Then burst, as from a common breast, The eager laud so long supprest— A thousand voices, choral-blending, Up to the vaulted dome ascending— From groined roof and banner'd wall, Invisible echoes answering all— The very Brethren, grave and high, Forget their state, and join the cry. "With laurel wreaths his brows be crown'd, Let throng to throng his triumph tell; Hail him all Rhodes!"—the Master frown'd, And raised his hand—and silence fell.

"Well," said that solemn voice, "thy hand From the wild-beast hath freed the land. An idol to the People be! A foe our Order frowns on thee! For in thy heart, superb and vain, A hell-worm laidlier than the slain, To discord which engenders death, Poisons each thought with baleful breath! That hell-worm is the stubborn Will— Oh! What were man and nations worth If each his own desire fulfil, And law be banish'd from the earth?

"Valour the Heathen gives to story— Obedience is the Christian's glory; And on that soil our Saviour-God As the meek low-born mortal trod. We the Apostle-knights were sworn To laws thy daring laughs to scorn— Not fame, but duty to fulfil— Our noblest offering—man's wild will. Vain-glory doth thy soul betray— Begone—thy conquest is thy loss: No breast too haughty to obey, Is worthy of the Christian's cross!"

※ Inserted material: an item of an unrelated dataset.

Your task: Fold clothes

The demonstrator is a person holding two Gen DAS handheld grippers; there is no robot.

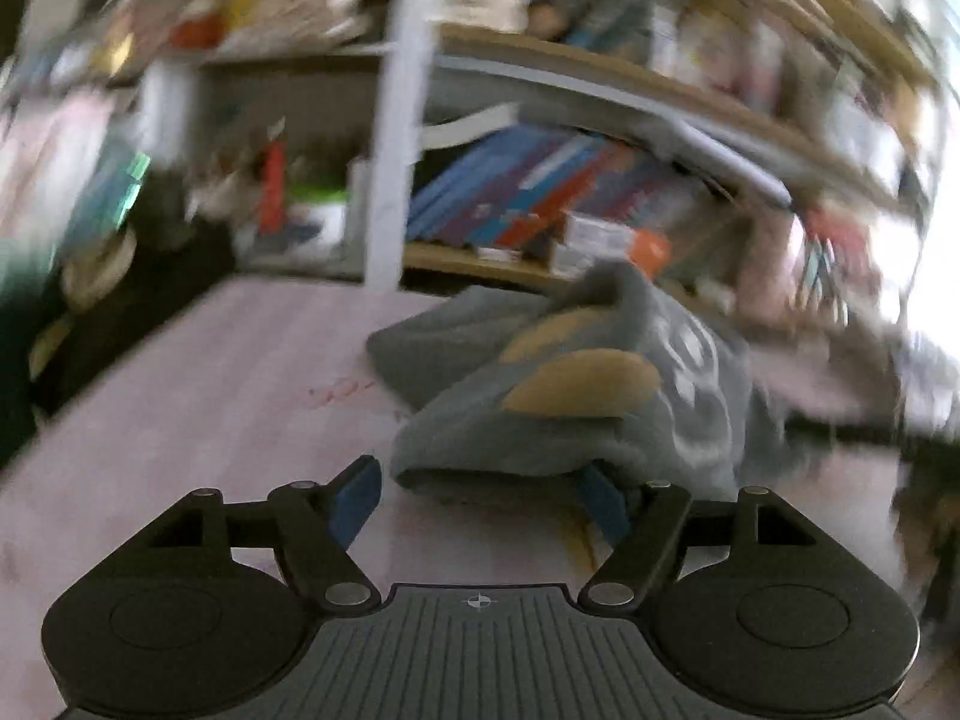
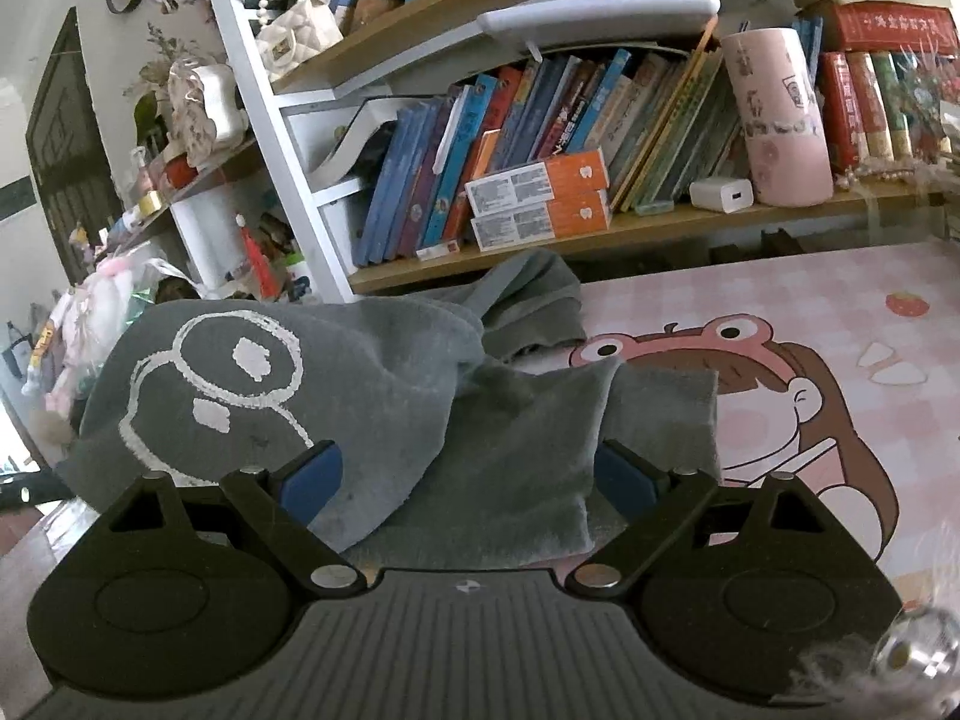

From their cold awe the crowds awaken, As with some storm the halls are shaken; The noble brethren plead for grace— Mute stands the doom'd, with downward face; And mutely loosen'd from its band The badge, and kiss'd the Master's hand, And meekly turn'd him to depart: A moist eye follow'd, "To my heart Come back, my son!"—the Master cries: "Thy grace a harder fight obtains; When Valour risks the Christian's prize, Lo, how Humility regains!"

[In the ballad just presented to the reader, Schiller designed, as he wrote to Goethe, to depict the old Christian chivalry—half-knightly, half-monastic. The attempt is strikingly successful; and, even in so humble a translation, the unadorned simplicity and earnest vigour of a great poet, enamoured of his subject, may be sufficiently visible to a discerning critic. "The Fight of the Dragon" appears to us the most spirited and nervous of all Schiller's ballads, with the single exception of "The Diver;" and if its interest is less intense than that of the matchless "Diver," and its descriptions less poetically striking and effective, its interior meaning or philosophical conception is at once more profound and more elevated. The main distinction, indeed, between the ancient ballad and the modern, as revived and recreated by Goethe and Schiller, is, that the former is a simple narrative, and the latter a narrative which conveys some intellectual idea—some dim, but important truth. The one has but the good faith of the minstrel, the other the high wisdom of the poet. In "The Fight of the Dragon," is expressed the moral of that humility which consists in self-conquest—even merit may lead to vain-glory—and, after vanquishing the fiercest enemies without, Man has still to contend with his worst foe,—the pride or disobedience of his own heart. "Every one," as a recent and acute, but somewhat over-refining critic has remarked, "has more or less—his own 'fight with the Dragon,'—his own double victory (without and within) to achieve." The origin of this poem is to be found in the Annals of the Order of Malta—and the details may be seen in Vertot's History. The date assigned to the conquest of the Dragon is 1342. Helion de Villeneuve was the name of the Grand Master—that of the Knight, Dieu-Donne de Gozon. Thevenot declares, that the head of the monster, (to whatever species it really belonged,) or its effigies, was still placed over one of the gates of the city in his time.]

[9] War-horse.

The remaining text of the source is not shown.